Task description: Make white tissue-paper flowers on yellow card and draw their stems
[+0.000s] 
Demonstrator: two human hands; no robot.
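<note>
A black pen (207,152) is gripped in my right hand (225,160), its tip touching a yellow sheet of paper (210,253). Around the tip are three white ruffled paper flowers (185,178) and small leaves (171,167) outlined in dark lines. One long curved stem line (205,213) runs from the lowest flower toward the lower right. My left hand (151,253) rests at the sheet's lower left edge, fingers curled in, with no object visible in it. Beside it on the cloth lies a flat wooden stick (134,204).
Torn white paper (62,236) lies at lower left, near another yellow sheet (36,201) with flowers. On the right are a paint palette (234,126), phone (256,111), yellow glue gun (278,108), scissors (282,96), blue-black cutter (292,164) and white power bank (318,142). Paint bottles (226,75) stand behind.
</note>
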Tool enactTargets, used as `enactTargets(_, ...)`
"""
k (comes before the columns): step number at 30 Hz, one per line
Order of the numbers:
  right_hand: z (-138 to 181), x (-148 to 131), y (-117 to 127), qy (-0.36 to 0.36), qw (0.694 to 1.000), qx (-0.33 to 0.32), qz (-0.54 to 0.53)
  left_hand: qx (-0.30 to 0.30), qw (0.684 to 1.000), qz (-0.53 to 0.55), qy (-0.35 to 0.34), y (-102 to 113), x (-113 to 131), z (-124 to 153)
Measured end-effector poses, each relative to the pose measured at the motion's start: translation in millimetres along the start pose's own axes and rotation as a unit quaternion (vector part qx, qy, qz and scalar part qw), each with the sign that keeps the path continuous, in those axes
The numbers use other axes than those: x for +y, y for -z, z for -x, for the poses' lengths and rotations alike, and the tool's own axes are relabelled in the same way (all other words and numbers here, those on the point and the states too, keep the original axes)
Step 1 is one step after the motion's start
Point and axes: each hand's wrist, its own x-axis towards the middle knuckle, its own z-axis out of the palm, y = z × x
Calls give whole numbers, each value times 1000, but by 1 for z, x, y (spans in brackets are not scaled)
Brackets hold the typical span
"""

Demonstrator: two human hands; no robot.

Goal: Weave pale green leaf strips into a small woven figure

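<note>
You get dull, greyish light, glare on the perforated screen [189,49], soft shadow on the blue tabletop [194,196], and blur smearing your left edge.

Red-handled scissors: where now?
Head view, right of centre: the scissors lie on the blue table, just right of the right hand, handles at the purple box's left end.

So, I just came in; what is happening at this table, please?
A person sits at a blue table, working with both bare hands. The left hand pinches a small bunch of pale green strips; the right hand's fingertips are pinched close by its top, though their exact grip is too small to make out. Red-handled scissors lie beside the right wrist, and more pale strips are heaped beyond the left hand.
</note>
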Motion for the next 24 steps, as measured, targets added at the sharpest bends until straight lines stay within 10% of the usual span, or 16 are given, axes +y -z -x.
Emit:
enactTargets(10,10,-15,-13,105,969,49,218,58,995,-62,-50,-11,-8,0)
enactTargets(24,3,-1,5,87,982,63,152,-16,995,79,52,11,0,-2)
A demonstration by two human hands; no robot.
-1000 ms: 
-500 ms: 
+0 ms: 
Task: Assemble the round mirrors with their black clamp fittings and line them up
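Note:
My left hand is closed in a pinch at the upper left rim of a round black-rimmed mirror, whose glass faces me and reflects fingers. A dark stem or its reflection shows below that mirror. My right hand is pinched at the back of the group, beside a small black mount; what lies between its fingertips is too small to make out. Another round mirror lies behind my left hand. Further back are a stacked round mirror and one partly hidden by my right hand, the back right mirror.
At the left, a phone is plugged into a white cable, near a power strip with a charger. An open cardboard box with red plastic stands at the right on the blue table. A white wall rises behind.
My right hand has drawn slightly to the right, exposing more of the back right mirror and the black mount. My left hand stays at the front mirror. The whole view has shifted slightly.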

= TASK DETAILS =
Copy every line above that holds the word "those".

= OUTPUT OF THE TASK =
Measured end-effector poses, each relative to the pose measured at the motion's start: translation in millimetres along the start pose's own axes and rotation as a unit quaternion (vector part qx, qy, qz and scalar part qw), each with the sign that keeps the path continuous, in those axes
The numbers use other axes than those: x for +y, y for -z, z for -x, for the poses' lengths and rotations alike, and the tool's own axes are relabelled in the same way (all other words and numbers here, those on the point and the states too, keep the original axes)

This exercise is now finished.